Dataset records:
-- -- --

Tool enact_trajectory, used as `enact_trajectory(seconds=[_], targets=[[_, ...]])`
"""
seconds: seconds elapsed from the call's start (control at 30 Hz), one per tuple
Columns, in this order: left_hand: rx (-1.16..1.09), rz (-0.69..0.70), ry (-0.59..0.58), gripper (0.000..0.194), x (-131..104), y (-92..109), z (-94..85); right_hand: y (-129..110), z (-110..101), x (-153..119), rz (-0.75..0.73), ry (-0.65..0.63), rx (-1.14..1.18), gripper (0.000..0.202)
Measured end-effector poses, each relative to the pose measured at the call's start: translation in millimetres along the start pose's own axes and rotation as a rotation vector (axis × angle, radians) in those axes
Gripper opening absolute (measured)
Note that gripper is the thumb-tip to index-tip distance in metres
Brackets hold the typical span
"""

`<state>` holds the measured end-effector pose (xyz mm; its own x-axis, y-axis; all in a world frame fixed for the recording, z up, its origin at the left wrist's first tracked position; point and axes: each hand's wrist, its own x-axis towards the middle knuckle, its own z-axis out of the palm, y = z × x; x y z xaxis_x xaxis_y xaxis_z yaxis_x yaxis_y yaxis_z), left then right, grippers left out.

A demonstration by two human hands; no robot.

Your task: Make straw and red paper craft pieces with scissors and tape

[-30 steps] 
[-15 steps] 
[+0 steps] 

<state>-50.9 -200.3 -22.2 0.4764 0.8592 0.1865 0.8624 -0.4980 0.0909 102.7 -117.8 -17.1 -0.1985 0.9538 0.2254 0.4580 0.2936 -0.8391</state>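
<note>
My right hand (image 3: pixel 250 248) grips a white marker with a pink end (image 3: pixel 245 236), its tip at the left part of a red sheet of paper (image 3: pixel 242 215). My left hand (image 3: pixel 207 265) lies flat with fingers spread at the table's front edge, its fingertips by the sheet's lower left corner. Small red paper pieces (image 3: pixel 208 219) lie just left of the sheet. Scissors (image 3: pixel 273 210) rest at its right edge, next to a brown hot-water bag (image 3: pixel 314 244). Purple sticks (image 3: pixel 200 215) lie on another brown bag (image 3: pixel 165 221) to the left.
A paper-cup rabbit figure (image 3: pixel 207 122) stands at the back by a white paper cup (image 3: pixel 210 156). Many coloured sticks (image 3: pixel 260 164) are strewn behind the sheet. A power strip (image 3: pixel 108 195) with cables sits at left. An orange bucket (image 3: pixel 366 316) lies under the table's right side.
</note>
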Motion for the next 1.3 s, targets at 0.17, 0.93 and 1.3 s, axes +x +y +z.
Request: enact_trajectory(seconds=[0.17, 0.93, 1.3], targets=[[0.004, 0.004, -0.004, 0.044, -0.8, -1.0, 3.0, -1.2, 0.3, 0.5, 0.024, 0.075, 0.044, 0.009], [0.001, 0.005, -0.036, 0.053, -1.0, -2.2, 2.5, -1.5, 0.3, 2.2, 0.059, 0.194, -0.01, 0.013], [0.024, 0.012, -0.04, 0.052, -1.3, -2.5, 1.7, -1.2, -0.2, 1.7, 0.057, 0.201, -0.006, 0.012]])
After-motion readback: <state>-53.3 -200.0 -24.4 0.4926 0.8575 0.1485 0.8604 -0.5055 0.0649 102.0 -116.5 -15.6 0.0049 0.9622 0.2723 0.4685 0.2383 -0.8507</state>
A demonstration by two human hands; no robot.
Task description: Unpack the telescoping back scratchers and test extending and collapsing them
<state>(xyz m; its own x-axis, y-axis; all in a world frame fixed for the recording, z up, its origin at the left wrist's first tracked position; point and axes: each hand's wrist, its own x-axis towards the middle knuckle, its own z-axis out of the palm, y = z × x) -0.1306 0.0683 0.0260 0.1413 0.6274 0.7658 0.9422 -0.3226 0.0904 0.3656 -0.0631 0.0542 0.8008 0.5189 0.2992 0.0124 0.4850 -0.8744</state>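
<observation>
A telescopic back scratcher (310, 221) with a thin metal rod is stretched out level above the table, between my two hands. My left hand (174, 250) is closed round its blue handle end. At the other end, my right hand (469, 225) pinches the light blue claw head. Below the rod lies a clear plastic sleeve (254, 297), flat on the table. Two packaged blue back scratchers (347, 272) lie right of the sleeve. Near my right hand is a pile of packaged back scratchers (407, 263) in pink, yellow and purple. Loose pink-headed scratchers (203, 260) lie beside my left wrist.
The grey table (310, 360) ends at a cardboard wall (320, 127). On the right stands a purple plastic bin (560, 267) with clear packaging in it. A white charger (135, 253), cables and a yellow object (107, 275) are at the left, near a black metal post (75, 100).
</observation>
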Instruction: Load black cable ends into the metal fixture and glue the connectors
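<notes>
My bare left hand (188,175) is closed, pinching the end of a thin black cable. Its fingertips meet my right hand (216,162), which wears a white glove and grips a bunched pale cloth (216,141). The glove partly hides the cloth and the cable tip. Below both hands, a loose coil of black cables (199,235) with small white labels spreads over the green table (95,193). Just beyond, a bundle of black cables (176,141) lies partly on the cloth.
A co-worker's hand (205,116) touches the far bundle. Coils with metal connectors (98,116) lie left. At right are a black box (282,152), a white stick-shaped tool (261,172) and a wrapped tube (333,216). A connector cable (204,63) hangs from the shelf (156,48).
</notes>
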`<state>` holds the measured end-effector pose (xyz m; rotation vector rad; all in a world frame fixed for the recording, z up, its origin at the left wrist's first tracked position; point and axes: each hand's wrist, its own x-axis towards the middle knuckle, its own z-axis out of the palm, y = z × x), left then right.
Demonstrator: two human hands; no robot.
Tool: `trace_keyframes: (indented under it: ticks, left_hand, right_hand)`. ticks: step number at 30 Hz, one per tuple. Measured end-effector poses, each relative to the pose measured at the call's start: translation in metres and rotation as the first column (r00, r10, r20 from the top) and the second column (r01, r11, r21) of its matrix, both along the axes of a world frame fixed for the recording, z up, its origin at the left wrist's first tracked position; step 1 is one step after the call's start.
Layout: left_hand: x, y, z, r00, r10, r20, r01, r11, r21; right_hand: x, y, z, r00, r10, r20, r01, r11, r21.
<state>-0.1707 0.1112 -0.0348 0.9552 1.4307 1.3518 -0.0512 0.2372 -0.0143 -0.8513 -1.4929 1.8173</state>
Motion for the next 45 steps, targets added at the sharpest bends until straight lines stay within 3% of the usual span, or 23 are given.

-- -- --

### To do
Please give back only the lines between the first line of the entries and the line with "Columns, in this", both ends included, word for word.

### Response to the task
Tool enact_trajectory, used as `enact_trajectory(seconds=[_], targets=[[_, ...]])`
"""
seconds: seconds elapsed from the call's start (control at 30 Hz), one per tuple
Columns, in this order: left_hand: rx (-1.16..1.09), rz (-0.69..0.70), ry (-0.59..0.58), gripper (0.000..0.194), x (-131..104), y (-92..109), z (-94..85); right_hand: y (-129..110), z (-110..101), x (-153..119), rz (-0.75..0.73), ry (-0.65..0.63), rx (-1.14..1.18), gripper (0.000..0.202)

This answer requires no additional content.